Each entry below is to be copied out exactly and in full.

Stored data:
┄┄┄┄┄┄

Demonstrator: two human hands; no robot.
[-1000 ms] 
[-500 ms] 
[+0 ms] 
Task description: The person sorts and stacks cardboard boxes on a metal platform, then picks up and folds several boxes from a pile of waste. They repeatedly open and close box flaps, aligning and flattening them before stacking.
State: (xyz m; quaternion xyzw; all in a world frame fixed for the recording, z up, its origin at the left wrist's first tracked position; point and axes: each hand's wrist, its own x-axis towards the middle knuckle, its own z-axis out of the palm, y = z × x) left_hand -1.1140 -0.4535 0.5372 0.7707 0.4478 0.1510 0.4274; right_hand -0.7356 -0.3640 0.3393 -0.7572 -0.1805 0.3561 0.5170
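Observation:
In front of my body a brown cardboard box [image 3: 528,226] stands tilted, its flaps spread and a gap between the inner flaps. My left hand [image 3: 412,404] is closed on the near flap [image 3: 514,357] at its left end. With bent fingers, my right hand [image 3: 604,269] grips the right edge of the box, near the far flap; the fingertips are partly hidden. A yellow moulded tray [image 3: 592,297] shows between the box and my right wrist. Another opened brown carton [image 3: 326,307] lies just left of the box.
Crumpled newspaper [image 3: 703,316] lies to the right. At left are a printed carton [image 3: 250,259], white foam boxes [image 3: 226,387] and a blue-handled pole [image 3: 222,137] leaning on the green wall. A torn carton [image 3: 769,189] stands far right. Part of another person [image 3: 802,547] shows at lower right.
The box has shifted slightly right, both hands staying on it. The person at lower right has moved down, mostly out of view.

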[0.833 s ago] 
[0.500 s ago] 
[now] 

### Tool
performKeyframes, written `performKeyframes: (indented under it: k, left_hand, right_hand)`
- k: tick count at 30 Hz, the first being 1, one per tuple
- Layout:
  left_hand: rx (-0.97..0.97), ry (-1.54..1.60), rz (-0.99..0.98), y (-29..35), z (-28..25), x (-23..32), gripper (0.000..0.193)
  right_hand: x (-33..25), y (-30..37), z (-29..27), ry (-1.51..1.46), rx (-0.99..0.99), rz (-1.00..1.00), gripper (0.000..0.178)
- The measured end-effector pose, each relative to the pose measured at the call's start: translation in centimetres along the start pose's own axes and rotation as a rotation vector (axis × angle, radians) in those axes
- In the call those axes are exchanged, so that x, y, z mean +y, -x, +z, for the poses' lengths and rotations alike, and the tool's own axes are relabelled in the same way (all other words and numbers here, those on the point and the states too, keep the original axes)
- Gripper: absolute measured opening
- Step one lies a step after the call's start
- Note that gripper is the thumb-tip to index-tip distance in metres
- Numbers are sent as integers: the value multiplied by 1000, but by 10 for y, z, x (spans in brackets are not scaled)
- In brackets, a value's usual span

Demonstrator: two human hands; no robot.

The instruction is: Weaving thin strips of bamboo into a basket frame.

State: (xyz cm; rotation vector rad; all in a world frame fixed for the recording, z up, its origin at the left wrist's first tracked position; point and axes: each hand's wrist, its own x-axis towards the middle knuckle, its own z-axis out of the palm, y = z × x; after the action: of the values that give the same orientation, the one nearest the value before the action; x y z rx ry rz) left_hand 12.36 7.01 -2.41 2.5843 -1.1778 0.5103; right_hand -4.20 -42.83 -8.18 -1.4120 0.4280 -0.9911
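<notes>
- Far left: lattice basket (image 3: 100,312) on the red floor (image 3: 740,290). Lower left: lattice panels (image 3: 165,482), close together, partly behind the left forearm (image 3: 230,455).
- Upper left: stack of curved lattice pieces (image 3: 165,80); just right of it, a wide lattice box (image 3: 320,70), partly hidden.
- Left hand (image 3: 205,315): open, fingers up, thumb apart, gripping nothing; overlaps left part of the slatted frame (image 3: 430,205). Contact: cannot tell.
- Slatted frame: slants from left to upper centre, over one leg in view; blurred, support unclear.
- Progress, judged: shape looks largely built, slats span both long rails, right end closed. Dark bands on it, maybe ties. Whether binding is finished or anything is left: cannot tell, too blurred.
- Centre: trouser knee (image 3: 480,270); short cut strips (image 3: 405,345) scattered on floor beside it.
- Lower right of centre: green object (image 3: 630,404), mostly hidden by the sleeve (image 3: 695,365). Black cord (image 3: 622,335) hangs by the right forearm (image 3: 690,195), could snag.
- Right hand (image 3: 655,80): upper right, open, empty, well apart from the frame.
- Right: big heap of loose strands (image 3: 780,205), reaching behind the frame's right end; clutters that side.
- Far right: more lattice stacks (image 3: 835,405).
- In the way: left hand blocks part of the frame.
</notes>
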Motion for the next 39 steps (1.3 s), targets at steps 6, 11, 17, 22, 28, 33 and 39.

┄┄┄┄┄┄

**Expected answer:**
Demonstrator: two human hands; no robot.
[-1000 ms] 
[-500 ms] 
[+0 ms] 
Task description: The person sorts and stacks cardboard boxes on a metal platform, then picks up and folds several boxes from a pile of waste. They repeatedly open and close box flaps, aligning and flattening them before stacking.
State: (xyz m; quaternion xyzw; all in a world frame fixed for the recording, z up, its origin at the left wrist's first tracked position; point and axes: each hand's wrist, its own x-axis towards the middle knuckle, its own z-axis out of the palm, y = z × x) left_hand -1.1140 -0.4535 0.5372 0.7707 0.4478 0.1510 0.4274; right_hand -0.7356 -0.3640 0.3393 -0.7572 -0.1805 0.3561 0.5170
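Observation:
In front of my body a brown cardboard box [image 3: 528,226] stands tilted, its flaps spread and a gap between the inner flaps. My left hand [image 3: 412,404] is closed on the near flap [image 3: 514,357] at its left end. With bent fingers, my right hand [image 3: 604,269] grips the right edge of the box, near the far flap; the fingertips are partly hidden. A yellow moulded tray [image 3: 592,297] shows between the box and my right wrist. Another opened brown carton [image 3: 326,307] lies just left of the box.
Crumpled newspaper [image 3: 703,316] lies to the right. At left are a printed carton [image 3: 250,259], white foam boxes [image 3: 226,387] and a blue-handled pole [image 3: 222,137] leaning on the green wall. A torn carton [image 3: 769,189] stands far right. Part of another person [image 3: 802,547] shows at lower right.
The box has shifted slightly right, both hands staying on it. The person at lower right has moved down, mostly out of view.
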
[0.833 s ago] 
[0.500 s ago] 
[now] 

### Tool
performKeyframes, written `performKeyframes: (indented under it: k, left_hand, right_hand)`
- k: tick count at 30 Hz, the first being 1, one per tuple
- Layout:
  left_hand: rx (-0.97..0.97), ry (-1.54..1.60), rz (-0.99..0.98), y (-29..35), z (-28..25), x (-23..32), gripper (0.000..0.193)
  right_hand: x (-33..25), y (-30..37), z (-29..27), ry (-1.51..1.46), rx (-0.99..0.99), rz (-1.00..1.00), gripper (0.000..0.178)
- The measured end-effector pose, each relative to the pose measured at the call's start: translation in centimetres along the start pose's own axes and rotation as a rotation vector (axis × angle, radians) in those axes
- In the call those axes are exchanged, so that x, y, z mean +y, -x, +z, for the poses' lengths and rotations alike, and the tool's own axes are relabelled in the same way (all other words and numbers here, those on the point and the states too, keep the original axes)
- Gripper: absolute measured opening
- Step one lies a step after the call's start
- Note that gripper is the thumb-tip to index-tip distance in metres
- Numbers are sent as integers: the value multiplied by 1000, but by 10 for y, z, x (spans in brackets are not scaled)
- In brackets, a value's usual span

Demonstrator: two human hands; no robot.

The instruction is: Weaving thin strips of bamboo into a basket frame.

State: (xyz cm; rotation vector rad; all in a world frame fixed for the recording, z up, its origin at the left wrist's first tracked position; point and axes: each hand's wrist, its own x-axis towards the middle knuckle, its own z-axis out of the palm, y = z × x; after the action: of the values that give the same orientation, the one nearest the value before the action; x y z rx ry rz) left_hand 12.36 7.01 -2.41 2.5843 -1.1778 0.5103; right_hand -4.20 -42.83 -8.18 -1.4120 0.4280 -0.9911
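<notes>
- Far left: lattice basket (image 3: 100,312) on the red floor (image 3: 740,290). Lower left: lattice panels (image 3: 165,482), close together, partly behind the left forearm (image 3: 230,455).
- Upper left: stack of curved lattice pieces (image 3: 165,80); just right of it, a wide lattice box (image 3: 320,70), partly hidden.
- Left hand (image 3: 205,315): open, fingers up, thumb apart, gripping nothing; overlaps left part of the slatted frame (image 3: 430,205). Contact: cannot tell.
- Slatted frame: slants from left to upper centre, over one leg in view; blurred, support unclear.
- Progress, judged: shape looks largely built, slats span both long rails, right end closed. Dark bands on it, maybe ties. Whether binding is finished or anything is left: cannot tell, too blurred.
- Centre: trouser knee (image 3: 480,270); short cut strips (image 3: 405,345) scattered on floor beside it.
- Lower right of centre: green object (image 3: 630,404), mostly hidden by the sleeve (image 3: 695,365). Black cord (image 3: 622,335) hangs by the right forearm (image 3: 690,195), could snag.
- Right hand (image 3: 655,80): upper right, open, empty, well apart from the frame.
- Right: big heap of loose strands (image 3: 780,205), reaching behind the frame's right end; clutters that side.
- Far right: more lattice stacks (image 3: 835,405).
- In the way: left hand blocks part of the frame.
</notes>
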Motion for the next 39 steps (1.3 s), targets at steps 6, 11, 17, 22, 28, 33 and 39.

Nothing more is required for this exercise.